Résumé de la décision
Dans cette affaire, Mme Roseline X... a formé un pourvoi contre une ordonnance du président de la chambre de l’application des peines de la cour d'appel de Nîmes, datée du 17 octobre 2016, qui avait déclaré irrecevable son appel d'une décision du juge de l'application des peines, rendue le 6 octobre 2016 concernant une réduction de peine. La Cour de cassation a jugé le pourvoi recevable et a annulé l'ordonnance contestée, considérant que l'appel était en réalité formé dans le délai légal.
Arguments pertinents
La Cour de cassation a fondé sa décision sur deux points juridiques fondamentaux :
1. Prorogation du délai d'appel : La Cour a souligné que, conformément aux articles pertinents du Code de procédure pénale, le délai pour interjeter appel est prorogé si l'échéance tombe un jour non ouvrable.

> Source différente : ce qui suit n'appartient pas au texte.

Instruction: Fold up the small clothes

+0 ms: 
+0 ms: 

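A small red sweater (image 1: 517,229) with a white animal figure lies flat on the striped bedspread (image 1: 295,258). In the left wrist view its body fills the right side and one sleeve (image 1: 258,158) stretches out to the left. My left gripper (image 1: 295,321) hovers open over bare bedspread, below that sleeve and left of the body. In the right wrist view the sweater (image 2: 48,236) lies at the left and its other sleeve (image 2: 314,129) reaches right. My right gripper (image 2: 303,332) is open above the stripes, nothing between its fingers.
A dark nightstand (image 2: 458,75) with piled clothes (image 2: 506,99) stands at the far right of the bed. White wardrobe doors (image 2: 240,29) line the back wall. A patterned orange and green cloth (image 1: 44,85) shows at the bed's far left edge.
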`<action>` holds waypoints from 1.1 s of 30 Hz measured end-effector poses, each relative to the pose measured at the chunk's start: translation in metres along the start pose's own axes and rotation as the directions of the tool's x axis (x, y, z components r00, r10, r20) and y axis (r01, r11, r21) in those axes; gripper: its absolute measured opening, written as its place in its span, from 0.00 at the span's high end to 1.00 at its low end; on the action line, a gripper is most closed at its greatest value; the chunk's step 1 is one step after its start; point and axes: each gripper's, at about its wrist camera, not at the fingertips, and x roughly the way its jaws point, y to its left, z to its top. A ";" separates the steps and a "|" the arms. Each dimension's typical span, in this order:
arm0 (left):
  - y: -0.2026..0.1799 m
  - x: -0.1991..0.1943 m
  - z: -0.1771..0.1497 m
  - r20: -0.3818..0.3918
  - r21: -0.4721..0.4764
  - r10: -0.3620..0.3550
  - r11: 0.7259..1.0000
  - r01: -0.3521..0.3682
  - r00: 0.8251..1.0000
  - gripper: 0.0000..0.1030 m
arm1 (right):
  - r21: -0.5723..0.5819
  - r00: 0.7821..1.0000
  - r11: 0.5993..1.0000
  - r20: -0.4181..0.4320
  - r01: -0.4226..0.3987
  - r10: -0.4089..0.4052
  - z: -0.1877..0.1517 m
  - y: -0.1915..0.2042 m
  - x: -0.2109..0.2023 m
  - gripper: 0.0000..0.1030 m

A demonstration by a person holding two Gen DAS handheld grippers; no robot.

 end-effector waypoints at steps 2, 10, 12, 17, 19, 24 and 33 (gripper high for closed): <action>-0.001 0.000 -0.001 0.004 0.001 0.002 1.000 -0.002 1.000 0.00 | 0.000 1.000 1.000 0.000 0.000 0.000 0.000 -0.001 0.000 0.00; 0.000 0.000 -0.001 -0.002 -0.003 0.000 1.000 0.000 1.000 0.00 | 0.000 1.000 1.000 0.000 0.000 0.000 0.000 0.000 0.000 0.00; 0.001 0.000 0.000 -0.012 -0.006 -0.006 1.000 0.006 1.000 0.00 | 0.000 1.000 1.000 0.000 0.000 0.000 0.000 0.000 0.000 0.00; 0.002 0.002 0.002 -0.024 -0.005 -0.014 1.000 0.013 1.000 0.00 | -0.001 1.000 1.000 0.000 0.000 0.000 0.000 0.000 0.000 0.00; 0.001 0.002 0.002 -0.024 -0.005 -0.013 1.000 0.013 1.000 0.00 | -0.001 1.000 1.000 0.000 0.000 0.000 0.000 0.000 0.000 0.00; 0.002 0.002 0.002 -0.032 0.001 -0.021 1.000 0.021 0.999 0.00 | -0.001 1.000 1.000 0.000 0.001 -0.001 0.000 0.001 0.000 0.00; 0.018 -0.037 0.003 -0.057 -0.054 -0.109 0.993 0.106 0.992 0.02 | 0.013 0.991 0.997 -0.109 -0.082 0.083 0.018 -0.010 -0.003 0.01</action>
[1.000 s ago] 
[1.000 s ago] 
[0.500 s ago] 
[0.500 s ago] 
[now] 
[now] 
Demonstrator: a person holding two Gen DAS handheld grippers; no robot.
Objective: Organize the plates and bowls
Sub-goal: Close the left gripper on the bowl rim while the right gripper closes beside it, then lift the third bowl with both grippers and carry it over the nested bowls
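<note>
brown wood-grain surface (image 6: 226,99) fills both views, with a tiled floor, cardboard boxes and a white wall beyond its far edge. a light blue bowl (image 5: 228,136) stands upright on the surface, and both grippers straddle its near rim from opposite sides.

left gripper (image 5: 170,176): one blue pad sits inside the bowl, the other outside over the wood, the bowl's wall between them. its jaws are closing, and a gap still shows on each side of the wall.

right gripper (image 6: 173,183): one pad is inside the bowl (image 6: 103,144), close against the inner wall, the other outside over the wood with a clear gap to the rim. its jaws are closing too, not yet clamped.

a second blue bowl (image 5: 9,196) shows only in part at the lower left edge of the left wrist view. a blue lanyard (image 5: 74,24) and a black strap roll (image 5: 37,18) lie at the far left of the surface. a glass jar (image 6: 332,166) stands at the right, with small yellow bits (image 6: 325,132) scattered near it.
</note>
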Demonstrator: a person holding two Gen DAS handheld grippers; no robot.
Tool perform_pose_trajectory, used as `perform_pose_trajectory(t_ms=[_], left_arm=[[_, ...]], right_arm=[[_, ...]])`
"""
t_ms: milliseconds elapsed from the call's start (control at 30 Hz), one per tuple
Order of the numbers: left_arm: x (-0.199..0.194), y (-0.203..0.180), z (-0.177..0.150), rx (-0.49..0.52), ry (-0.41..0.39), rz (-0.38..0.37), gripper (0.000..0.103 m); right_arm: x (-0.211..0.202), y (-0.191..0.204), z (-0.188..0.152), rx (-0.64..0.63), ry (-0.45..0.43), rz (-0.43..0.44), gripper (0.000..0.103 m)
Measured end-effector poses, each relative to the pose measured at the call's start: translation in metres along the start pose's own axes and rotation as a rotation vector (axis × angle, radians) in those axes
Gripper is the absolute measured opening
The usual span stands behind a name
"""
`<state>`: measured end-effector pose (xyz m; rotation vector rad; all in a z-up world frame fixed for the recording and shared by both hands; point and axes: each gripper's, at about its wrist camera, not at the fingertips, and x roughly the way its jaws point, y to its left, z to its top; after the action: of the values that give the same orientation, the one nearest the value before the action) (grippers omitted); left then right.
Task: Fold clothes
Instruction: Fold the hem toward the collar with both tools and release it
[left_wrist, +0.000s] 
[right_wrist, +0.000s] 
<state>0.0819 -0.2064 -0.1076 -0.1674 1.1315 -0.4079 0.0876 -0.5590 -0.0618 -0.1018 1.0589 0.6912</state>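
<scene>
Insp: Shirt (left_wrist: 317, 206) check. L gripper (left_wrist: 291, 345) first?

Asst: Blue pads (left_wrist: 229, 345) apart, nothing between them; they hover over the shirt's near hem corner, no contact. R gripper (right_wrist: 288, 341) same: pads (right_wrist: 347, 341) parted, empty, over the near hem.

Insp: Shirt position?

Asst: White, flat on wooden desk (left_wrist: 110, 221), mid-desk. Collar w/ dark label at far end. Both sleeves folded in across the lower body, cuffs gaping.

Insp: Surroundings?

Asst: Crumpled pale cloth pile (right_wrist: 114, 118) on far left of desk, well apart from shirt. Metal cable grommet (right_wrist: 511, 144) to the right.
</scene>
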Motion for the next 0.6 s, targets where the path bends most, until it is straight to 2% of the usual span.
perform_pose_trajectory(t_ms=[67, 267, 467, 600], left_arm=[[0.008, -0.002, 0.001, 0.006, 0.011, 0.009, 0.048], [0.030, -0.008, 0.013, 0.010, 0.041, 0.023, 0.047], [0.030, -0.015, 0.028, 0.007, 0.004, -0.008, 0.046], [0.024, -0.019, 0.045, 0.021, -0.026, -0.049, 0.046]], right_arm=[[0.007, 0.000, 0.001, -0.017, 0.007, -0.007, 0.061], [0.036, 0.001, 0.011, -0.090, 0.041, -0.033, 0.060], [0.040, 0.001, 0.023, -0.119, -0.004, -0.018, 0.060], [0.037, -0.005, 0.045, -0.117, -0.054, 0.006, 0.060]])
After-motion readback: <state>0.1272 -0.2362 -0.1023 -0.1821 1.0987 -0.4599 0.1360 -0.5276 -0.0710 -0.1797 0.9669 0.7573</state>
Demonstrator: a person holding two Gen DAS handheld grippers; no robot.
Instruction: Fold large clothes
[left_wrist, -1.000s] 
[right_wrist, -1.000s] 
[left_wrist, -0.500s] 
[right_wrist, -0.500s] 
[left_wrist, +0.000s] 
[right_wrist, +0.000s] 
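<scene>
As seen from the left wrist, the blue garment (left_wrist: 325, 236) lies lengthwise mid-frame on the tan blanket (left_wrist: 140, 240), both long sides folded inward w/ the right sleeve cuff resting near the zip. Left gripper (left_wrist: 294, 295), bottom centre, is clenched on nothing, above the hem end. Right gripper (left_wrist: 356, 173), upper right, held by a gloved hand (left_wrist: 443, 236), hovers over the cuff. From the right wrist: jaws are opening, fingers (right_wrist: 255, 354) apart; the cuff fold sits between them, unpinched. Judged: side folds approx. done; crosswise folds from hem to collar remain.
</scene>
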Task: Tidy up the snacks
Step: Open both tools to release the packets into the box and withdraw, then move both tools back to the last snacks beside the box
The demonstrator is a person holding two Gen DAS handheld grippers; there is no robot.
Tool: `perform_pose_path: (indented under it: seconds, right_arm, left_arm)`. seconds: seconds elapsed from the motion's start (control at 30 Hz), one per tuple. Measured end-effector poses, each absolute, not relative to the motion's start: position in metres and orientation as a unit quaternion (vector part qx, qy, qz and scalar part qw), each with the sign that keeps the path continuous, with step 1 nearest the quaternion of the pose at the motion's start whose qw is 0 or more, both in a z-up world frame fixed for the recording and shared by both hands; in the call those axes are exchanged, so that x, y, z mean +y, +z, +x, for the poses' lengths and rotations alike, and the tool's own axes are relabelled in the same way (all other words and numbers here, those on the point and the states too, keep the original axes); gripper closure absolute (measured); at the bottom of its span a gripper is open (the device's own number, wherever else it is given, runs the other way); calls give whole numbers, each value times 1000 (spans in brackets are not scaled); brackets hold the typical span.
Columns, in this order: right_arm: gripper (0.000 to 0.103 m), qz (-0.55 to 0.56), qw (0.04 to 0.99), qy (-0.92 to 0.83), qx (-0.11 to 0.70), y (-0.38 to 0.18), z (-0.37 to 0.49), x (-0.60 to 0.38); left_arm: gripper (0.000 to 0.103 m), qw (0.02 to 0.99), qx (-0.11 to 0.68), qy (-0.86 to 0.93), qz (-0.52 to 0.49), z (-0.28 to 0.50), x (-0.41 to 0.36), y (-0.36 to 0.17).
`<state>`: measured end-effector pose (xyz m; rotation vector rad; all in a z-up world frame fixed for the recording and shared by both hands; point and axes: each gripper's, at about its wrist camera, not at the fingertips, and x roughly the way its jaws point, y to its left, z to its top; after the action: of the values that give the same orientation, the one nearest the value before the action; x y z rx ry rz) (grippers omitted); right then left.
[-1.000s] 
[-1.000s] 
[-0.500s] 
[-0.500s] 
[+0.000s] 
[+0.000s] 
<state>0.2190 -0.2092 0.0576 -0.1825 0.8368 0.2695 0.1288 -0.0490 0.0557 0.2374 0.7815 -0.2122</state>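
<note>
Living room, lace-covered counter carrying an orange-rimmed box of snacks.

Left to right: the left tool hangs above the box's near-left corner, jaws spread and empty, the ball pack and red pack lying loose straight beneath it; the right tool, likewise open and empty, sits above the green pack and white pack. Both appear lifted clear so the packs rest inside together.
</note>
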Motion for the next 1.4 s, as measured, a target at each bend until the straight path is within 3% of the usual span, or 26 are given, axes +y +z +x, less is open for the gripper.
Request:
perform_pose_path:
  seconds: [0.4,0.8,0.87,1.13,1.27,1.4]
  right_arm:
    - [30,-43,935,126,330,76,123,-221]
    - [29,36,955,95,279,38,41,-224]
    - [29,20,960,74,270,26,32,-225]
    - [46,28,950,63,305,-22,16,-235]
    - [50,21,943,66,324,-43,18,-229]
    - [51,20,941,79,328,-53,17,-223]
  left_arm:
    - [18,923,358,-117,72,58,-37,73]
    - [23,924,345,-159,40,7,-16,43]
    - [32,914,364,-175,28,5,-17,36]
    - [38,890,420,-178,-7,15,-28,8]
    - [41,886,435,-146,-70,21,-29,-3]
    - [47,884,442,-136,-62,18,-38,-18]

- Citations pertinentes : "Attendu que, selon ces textes, le délai de vingt-quatre heures imparti pour interjeter appel d'une ordonnance du juge de l'application des peines... est prorogé jusqu'au premier jour ouvrable suivant ;"
2. Excès de pouvoir : L’ordonnance attaquée a été considérée comme constitutive d’un excès de pouvoir, car le président de la chambre de l'application des peines a erronément constaté que l’appel était hors délai sans tenir compte des jours non ouvrables.
- Citations pertinentes : "Mais attendu qu'en statuant ainsi, alors que les 8 et 9 octobre 2016 étaient un samedi et un dimanche, le président de la chambre de l'application des peines a excédé ses pouvoirs ;"
Interprétations et citations légales
Les dispositions appliquées dans cette décision sont issues du Code de procédure pénale, notamment :
- Code de procédure pénale - Article D. 49-42 : Cet article traite des modalités de notification des décisions des juges de l’application des peines et des délais de recours.
- Code de procédure pénale - Article 712-11 : Il précise les délais de recours, en indiquant que les délais sont prorogés en cas de jours non ouvrables.
- Code de procédure pénale - Article 801 : Cet article stipule également les modalités de notification et les effets de la notification de l'ordonnance.
La Cour rappelle que le respect des délais de recours est une garantie essentielle du droit à un procès équitable. Ainsi, en durcissant les conditions d’irrecevabilité non fondées sur une stricte application des normes établies, elle veille à la protection des droits des justiciables. La reconnaissance d’un excès de pouvoir illustre la vigilance de la Cour à défendre les libertés individuelles contre d’éventuelles irrégularités procédurales.